In the interest of making Spinoza’s lens-grinding, polishing, and telescope and microscope building more vivid to those considering his metaphysics, this evidence is posted as to the kinds of prices for those services one would expect.

Lueken and Lueken (1694)

E. G. Ruestow writes:

At a date I read to be late 1670’s: “…Johan van Musschenbroek in Leiden [sold micro-beaded lenses] forty for a gilder – roughly a day’s wages for skilled manual labor in the Netherlands.

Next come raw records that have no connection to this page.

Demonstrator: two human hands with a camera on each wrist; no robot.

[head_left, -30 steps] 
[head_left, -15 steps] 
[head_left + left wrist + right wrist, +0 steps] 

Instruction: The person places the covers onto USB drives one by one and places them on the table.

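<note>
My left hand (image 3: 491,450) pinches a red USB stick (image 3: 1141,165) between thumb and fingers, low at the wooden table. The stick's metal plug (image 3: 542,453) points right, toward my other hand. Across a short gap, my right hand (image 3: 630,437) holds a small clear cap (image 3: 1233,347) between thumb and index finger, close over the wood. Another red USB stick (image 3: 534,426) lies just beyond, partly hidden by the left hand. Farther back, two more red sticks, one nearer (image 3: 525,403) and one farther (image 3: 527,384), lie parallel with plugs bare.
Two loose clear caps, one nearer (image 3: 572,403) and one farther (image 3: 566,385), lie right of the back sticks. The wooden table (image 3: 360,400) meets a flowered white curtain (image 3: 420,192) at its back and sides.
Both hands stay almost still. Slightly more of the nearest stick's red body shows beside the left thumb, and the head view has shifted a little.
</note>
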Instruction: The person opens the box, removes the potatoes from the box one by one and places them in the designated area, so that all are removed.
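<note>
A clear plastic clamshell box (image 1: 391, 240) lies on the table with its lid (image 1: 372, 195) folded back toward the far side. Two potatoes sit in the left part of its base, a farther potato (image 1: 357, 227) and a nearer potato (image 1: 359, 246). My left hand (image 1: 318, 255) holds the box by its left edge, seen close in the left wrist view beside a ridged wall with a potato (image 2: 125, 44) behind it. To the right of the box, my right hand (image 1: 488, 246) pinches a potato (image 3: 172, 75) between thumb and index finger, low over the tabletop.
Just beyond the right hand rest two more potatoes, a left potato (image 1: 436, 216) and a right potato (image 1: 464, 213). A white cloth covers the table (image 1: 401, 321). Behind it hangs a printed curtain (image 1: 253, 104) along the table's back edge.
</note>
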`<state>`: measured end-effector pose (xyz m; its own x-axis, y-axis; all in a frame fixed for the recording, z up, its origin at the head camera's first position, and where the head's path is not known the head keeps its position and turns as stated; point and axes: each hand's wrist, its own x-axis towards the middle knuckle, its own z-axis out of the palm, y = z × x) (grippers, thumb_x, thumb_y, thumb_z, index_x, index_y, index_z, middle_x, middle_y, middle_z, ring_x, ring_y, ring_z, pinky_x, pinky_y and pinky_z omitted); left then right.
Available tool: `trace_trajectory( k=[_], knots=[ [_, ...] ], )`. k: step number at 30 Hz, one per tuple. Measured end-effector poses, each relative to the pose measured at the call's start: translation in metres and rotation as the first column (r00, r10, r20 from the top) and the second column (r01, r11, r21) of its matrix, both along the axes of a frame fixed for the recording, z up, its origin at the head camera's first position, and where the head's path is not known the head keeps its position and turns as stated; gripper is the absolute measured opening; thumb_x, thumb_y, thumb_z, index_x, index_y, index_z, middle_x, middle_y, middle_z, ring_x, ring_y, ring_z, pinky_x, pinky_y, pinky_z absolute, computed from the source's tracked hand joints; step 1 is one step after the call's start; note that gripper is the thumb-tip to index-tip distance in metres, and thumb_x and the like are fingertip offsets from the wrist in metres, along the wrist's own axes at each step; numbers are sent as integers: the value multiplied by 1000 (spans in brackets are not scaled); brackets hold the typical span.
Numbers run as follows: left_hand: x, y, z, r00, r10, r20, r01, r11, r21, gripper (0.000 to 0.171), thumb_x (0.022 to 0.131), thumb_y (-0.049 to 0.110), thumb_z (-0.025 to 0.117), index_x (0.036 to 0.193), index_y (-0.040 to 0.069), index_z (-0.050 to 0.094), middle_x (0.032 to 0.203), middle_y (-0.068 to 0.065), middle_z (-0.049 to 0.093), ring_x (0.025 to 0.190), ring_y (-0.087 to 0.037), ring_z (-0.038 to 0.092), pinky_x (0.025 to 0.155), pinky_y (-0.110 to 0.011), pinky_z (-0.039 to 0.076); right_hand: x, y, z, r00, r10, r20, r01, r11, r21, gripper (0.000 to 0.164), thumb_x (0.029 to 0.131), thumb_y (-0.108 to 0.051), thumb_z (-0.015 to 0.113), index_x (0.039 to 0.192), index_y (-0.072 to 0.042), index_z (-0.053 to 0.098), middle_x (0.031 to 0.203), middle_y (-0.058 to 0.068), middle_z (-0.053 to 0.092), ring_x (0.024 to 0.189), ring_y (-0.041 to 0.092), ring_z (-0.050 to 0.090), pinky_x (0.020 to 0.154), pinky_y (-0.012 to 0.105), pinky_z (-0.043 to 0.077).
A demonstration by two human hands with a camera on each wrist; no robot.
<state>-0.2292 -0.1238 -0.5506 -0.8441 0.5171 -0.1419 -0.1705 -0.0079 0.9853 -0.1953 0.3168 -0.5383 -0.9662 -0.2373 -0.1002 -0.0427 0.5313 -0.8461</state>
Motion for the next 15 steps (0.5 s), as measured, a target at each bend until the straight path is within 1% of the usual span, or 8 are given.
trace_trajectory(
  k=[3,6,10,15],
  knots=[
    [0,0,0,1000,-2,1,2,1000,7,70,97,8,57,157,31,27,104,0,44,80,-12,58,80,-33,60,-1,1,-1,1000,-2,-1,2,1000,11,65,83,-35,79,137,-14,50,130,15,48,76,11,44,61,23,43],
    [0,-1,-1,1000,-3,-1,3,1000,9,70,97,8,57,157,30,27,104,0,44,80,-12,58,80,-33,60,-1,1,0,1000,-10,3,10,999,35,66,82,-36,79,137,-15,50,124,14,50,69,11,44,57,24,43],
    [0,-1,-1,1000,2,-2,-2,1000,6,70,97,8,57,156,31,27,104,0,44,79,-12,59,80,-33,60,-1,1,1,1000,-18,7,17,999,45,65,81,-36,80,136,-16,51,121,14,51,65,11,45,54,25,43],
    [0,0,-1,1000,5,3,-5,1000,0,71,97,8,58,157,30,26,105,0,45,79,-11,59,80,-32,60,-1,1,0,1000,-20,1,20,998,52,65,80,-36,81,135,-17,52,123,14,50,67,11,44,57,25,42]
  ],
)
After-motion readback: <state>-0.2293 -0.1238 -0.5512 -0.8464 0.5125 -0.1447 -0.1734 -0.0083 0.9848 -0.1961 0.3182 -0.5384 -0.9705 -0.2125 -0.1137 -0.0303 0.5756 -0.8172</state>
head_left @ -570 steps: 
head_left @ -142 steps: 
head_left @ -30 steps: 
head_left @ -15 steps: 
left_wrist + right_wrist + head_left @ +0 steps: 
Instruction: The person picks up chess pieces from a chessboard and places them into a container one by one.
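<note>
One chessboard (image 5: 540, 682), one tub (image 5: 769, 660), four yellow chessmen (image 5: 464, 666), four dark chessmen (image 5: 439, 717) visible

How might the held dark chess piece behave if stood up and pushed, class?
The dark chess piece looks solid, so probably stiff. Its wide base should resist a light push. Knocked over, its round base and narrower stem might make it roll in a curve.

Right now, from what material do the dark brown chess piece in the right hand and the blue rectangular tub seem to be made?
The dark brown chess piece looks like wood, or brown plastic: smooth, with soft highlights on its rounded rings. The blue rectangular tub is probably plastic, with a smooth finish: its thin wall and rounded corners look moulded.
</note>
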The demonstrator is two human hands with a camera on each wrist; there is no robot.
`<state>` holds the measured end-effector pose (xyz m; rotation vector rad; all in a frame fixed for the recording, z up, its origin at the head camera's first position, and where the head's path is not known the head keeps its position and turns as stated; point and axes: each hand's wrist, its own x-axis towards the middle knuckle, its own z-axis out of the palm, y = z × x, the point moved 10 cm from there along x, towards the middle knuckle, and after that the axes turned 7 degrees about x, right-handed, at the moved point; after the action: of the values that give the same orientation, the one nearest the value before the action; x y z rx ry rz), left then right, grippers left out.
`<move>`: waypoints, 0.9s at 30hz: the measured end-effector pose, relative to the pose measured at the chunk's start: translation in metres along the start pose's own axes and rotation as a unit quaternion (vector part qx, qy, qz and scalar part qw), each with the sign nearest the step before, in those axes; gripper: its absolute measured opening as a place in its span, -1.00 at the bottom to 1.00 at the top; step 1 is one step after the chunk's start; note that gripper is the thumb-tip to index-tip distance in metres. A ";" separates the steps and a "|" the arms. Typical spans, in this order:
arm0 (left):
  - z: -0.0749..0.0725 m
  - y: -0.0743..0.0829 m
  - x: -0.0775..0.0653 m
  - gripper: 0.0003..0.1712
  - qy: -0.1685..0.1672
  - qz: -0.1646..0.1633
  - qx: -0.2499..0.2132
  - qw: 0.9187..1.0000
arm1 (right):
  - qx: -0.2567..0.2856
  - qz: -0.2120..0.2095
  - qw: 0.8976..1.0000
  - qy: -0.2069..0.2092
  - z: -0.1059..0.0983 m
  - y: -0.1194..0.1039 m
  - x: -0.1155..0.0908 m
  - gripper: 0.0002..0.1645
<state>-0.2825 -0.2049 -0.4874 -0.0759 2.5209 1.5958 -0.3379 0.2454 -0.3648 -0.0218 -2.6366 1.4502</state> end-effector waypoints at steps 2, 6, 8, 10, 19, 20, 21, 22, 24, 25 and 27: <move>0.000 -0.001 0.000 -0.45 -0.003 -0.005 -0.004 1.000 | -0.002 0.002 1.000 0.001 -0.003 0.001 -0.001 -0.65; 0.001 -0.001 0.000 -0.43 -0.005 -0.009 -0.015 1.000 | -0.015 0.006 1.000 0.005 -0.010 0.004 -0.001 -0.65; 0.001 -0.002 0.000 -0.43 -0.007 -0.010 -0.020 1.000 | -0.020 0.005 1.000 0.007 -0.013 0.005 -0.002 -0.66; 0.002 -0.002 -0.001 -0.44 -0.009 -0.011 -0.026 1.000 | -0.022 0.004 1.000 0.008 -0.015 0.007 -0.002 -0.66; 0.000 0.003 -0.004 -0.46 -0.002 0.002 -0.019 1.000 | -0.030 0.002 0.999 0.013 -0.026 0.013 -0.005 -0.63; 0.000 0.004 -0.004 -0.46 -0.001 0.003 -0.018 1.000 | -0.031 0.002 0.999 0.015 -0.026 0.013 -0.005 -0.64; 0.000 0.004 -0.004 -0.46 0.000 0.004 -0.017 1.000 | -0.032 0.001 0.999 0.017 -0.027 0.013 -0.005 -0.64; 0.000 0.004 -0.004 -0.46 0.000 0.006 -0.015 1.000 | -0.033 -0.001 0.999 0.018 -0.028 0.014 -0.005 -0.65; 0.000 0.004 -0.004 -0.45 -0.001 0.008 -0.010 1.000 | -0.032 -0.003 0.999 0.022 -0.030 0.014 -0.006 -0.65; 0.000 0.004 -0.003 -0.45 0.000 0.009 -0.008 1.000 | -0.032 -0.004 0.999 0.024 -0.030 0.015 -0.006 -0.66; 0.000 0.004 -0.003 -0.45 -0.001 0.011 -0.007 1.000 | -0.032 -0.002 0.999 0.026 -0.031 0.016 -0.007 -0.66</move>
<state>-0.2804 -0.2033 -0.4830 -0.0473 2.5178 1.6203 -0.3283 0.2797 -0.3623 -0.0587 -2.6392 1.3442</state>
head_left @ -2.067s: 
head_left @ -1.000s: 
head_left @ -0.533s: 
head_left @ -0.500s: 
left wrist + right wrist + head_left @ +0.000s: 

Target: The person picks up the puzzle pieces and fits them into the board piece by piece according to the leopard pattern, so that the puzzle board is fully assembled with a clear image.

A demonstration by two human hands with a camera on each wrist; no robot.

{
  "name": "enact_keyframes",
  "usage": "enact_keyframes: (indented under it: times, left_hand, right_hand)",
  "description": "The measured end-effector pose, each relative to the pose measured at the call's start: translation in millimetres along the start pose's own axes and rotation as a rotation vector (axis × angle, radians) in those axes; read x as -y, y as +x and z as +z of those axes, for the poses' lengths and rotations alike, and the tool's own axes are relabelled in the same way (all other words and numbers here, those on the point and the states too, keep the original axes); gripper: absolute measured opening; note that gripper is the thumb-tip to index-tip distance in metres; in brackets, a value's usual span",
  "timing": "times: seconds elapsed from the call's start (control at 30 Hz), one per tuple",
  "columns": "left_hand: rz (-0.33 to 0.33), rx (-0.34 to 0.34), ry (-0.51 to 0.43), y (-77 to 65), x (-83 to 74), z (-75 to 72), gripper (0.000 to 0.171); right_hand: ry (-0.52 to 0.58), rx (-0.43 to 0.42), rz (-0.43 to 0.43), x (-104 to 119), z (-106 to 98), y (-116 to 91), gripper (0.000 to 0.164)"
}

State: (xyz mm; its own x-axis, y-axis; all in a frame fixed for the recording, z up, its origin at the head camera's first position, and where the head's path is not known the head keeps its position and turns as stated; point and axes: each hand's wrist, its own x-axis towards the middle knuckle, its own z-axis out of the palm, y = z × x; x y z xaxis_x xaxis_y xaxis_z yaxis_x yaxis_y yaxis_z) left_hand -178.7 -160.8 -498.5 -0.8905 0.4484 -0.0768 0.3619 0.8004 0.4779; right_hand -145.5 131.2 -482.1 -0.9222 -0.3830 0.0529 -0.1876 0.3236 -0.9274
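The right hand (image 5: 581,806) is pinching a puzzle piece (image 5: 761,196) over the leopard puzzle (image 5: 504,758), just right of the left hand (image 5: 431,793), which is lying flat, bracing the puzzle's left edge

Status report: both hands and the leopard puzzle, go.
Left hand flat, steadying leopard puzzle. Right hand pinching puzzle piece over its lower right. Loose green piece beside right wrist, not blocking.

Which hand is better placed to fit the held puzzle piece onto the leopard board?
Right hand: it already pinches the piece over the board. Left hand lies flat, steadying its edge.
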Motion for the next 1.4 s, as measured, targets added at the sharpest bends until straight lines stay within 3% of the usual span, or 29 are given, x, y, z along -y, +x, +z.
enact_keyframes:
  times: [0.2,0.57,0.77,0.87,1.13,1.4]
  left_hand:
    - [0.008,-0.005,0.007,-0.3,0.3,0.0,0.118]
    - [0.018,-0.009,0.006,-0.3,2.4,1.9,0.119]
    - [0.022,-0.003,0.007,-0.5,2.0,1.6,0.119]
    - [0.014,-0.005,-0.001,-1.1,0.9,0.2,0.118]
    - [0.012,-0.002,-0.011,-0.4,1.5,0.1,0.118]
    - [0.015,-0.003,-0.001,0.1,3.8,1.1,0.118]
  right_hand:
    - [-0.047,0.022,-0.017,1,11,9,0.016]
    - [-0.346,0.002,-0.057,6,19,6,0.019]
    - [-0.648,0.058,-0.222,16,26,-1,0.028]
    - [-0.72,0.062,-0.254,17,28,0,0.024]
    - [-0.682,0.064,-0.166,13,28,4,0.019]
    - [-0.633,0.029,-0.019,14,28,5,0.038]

Musschenbroek otherwise advertised his cheapest simple microscope for 7½ gilders and his most elaborate, with nine seperate and interchangeable lenses, for nearly ten times as much” (The Microscope and the Dutch Republic, 28).

And the footnote reads: “Johan van Musschenbroek advertised six beads – “Glaze dropjes, en bolletjes” – for three stuivers, which, there being twenty stuivers to the guilder, was the price equivalent to forty for a guilder…Earlier in the century, Constanijn Huygens, Sr., had paid forty guilders for one of Drebbel’s microscopes.”

If indeed Spinoza made simple bead lenses, provided a buyer was available – which for these type lenses would be likely be infrequently – he could make a laborer’s day’s wages in about an hour (Ruestow points out that Swammerdam said he could make them at this rapid rate, 40 and hour). The prices of any primary grinding of lenses to specific focal lengths or uses for other salesmen or instrument makers of course are not reflected here. But perhaps a week’s wages could be made for his simplest microscopes.

Lenses not Rare

One can see from the depiction of a spectacle makers’ storefront, strewn with glimmering lenses and spy glasses, that by the late 17th century such devices are quite common. In fact, when Descartes writes his Dioptrics in 1637, when Spinoza is five years old, he mentions how common “flea glasses” have become. It is good to remember both the commonality of Spinoza’s trade, its brute, craftsman standing, but also the elite circulation of ideas which came about in applying these somewhat widespread devices, both in terms of theories about the nature of what was seen, but also changing techniques and optical conceptions on how to see it. Spinoza stood in both worlds.